## EXERCISE GOAL
Write every line below out again exactly, images omitted.

——

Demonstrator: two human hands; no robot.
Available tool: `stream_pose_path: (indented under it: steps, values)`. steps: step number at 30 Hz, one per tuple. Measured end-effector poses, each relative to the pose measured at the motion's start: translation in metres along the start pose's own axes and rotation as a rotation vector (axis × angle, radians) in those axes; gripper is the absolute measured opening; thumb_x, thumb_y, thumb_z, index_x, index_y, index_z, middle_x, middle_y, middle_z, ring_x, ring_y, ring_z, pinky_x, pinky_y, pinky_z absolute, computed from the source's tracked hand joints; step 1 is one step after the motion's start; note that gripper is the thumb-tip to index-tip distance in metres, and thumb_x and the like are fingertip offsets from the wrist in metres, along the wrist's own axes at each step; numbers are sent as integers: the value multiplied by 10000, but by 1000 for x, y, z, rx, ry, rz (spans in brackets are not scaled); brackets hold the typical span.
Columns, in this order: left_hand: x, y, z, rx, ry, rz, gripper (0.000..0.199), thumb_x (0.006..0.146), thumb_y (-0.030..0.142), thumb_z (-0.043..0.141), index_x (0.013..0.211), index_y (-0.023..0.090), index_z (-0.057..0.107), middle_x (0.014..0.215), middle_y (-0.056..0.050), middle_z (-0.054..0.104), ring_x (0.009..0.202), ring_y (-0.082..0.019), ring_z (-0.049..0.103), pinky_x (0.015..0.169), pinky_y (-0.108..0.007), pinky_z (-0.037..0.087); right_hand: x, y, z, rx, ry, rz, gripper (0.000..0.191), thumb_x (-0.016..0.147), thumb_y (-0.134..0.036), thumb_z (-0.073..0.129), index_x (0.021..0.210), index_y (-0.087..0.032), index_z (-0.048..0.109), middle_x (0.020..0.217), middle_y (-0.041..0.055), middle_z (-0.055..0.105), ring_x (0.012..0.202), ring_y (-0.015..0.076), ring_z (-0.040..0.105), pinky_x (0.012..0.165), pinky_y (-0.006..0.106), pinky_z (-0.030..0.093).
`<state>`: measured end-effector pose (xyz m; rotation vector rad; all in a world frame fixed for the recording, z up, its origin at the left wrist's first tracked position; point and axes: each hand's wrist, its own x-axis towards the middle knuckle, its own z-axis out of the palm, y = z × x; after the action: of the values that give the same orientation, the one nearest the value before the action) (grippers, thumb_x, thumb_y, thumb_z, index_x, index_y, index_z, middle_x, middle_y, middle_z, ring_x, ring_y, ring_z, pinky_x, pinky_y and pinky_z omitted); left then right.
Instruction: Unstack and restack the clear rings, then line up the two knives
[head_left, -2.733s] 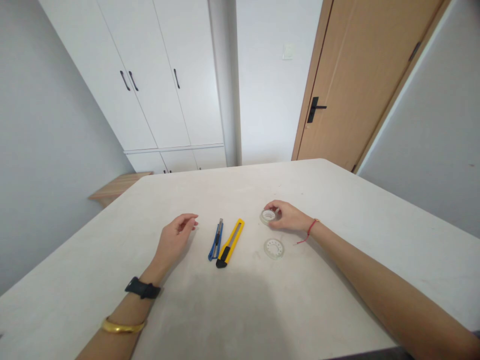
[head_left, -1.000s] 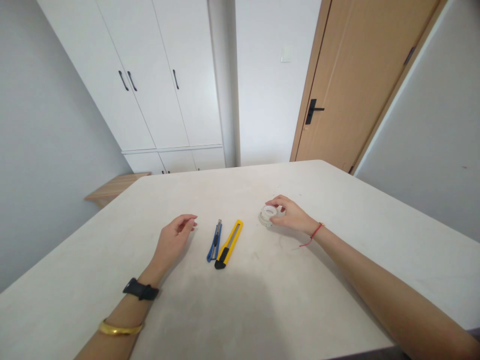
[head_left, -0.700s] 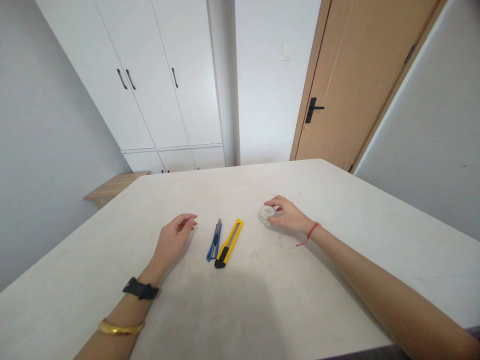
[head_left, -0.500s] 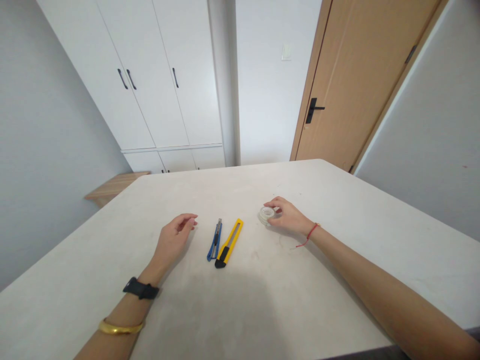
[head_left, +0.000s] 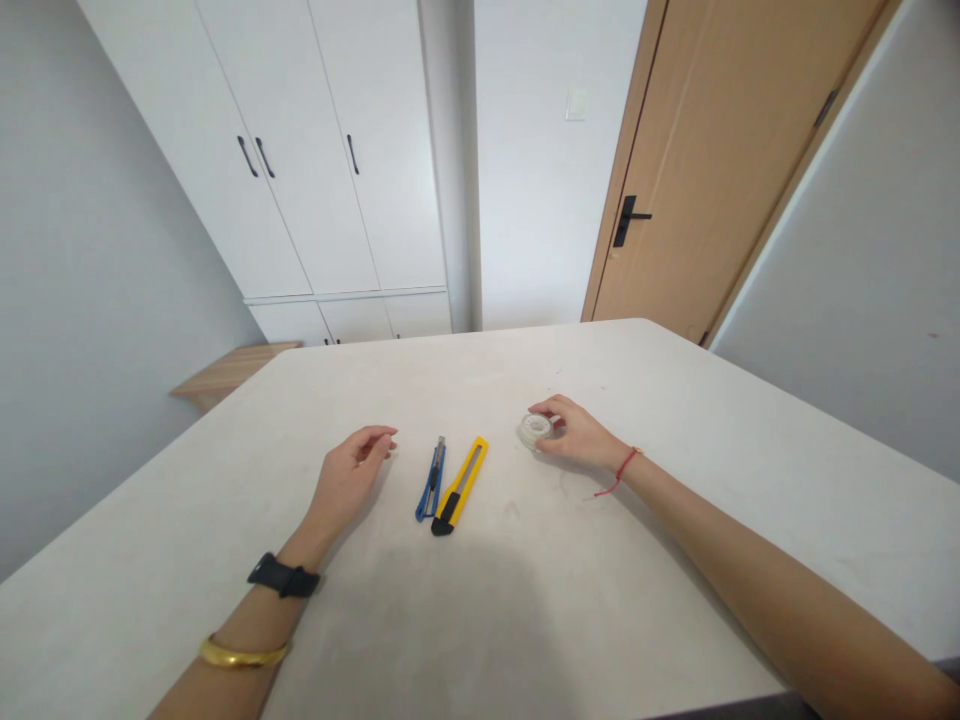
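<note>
A roll of clear tape sits on the right half of the white table. My right hand grips it from the right side, thumb in front and fingers behind. Left of the roll lies a yellow box cutter, with its black slider end toward me. Right beside it, a smaller blue box cutter points away from me; their lower ends nearly touch. My left hand rests left of both cutters, touching neither. Its fingers are curled in against the thumb, and nothing shows in them.
Beyond the table's far edge stand a white cabinet with black handles and a wooden door. A wooden shelf-like piece is at the left wall. Small dark specks lie behind my right hand.
</note>
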<state>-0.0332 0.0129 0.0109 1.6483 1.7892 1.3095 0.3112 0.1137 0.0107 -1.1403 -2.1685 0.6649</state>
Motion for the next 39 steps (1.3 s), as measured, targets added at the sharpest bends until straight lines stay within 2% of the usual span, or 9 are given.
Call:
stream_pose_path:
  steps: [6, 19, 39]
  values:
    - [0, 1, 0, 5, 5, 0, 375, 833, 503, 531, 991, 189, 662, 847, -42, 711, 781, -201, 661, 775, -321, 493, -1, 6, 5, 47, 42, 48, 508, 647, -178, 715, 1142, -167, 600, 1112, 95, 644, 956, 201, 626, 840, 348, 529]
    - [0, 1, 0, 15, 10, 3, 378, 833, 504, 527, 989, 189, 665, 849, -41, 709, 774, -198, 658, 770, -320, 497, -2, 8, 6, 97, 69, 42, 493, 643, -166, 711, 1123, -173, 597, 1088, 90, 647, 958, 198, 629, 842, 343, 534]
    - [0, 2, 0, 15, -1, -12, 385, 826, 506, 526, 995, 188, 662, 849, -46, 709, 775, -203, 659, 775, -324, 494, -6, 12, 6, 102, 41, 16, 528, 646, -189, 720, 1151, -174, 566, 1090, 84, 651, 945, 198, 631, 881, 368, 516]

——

## YOUR RESPONSE
Demonstrator: two human hands; no robot.
Available tool: `stream_pose_path: (indented under it: steps, values)`. steps: step number at 30 Hz, one per tuple. Measured end-effector poses, each relative to the pose measured at the motion's start: translation in metres along the start pose's own axes and rotation as a rotation vector (axis × angle, radians) in those axes; gripper is the absolute measured opening; thumb_x, thumb_y, thumb_z, index_x, index_y, index_z, middle_x, middle_y, middle_z, ring_x, ring_y, ring_z, pinky_x, pinky_y, pinky_z absolute, computed from the source's tracked hand joints; step 1 is one step after the motion's start; note that gripper is the thumb-tip to index-tip distance in metres, and thumb_x and the like are fingertip offsets from the wrist in metres, along the wrist's own axes at each step; numbers are sent as integers: the value multiplied by 10000, but by 1000 for x, y, z, rx, ry, rz (spans in brackets are not scaled); brackets hold the typical span.
Columns, in this order: left_hand: x, y, z, rx, ry, rz, gripper (0.000..0.199), thumb_x (0.006..0.146), thumb_y (-0.030..0.142), thumb_z (-0.043..0.141), index_x (0.013..0.211), index_y (-0.023..0.090), index_z (-0.057..0.107), middle_x (0.014..0.215), middle_y (-0.056..0.050), middle_z (-0.054..0.104), ring_x (0.009..0.202), ring_y (-0.082..0.019), ring_z (-0.049..0.103), pinky_x (0.015..0.169), pinky_y (-0.108..0.007), pinky_z (-0.037..0.087); right_hand: x, y, z, rx, ry, rz, gripper (0.000..0.191), thumb_x (-0.016..0.147), thumb_y (-0.134..0.036), thumb_z (-0.073..0.129), index_x (0.021..0.210), index_y (-0.087..0.032), index_z (-0.048..0.109), middle_x (0.020..0.217), middle_y (-0.041..0.055), middle_z (-0.055..0.105), ring_x (0.012..0.202), ring_y (-0.015..0.076), ring_z (-0.040..0.105), pinky_x (0.012..0.165), pinky_y (-0.006..0.106), pinky_z (-0.030..0.093).
`<state>`: measured end-effector pose (xyz m; rotation vector rad; all in a world frame fixed for the recording, z up, its origin at the left wrist's first tracked position; point and axes: each hand's wrist, its own x-axis towards the middle knuckle, its own z-axis out of the palm, y = z × x; after the action: of the values that give the same orientation, the one nearest the value before the action) (grippers, thumb_x, thumb_y, thumb_z, index_x, index_y, index_z, middle_x, middle_y, middle_z, ring_x, ring_y, ring_z, pinky_x, pinky_y and pinky_z omitted); left then right.
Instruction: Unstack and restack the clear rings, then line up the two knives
[head_left, -2.733s] 
[head_left, -1.000s] 
[head_left, -0.700s] 
[head_left, -0.500s] 
[head_left, +0.000s] 
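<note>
A roll of clear tape sits on the right half of the white table. My right hand grips it from the right side, thumb in front and fingers behind. Left of the roll lies a yellow box cutter, with its black slider end toward me. Right beside it, a smaller blue box cutter points away from me; their lower ends nearly touch. My left hand rests left of both cutters, touching neither. Its fingers are curled in against the thumb, and nothing shows in them.
Beyond the table's far edge stand a white cabinet with black handles and a wooden door. A wooden shelf-like piece is at the left wall. Small dark specks lie behind my right hand.
</note>
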<state>-0.0332 0.0129 0.0109 1.6483 1.7892 1.3095 0.3112 0.1137 0.0107 -1.1403 -2.1685 0.6649</state>
Motion for the next 39 steps (1.3 s), as measured, targets added at the sharpest bends until straight lines stay within 2% of the usual span, or 9 are given.
Call:
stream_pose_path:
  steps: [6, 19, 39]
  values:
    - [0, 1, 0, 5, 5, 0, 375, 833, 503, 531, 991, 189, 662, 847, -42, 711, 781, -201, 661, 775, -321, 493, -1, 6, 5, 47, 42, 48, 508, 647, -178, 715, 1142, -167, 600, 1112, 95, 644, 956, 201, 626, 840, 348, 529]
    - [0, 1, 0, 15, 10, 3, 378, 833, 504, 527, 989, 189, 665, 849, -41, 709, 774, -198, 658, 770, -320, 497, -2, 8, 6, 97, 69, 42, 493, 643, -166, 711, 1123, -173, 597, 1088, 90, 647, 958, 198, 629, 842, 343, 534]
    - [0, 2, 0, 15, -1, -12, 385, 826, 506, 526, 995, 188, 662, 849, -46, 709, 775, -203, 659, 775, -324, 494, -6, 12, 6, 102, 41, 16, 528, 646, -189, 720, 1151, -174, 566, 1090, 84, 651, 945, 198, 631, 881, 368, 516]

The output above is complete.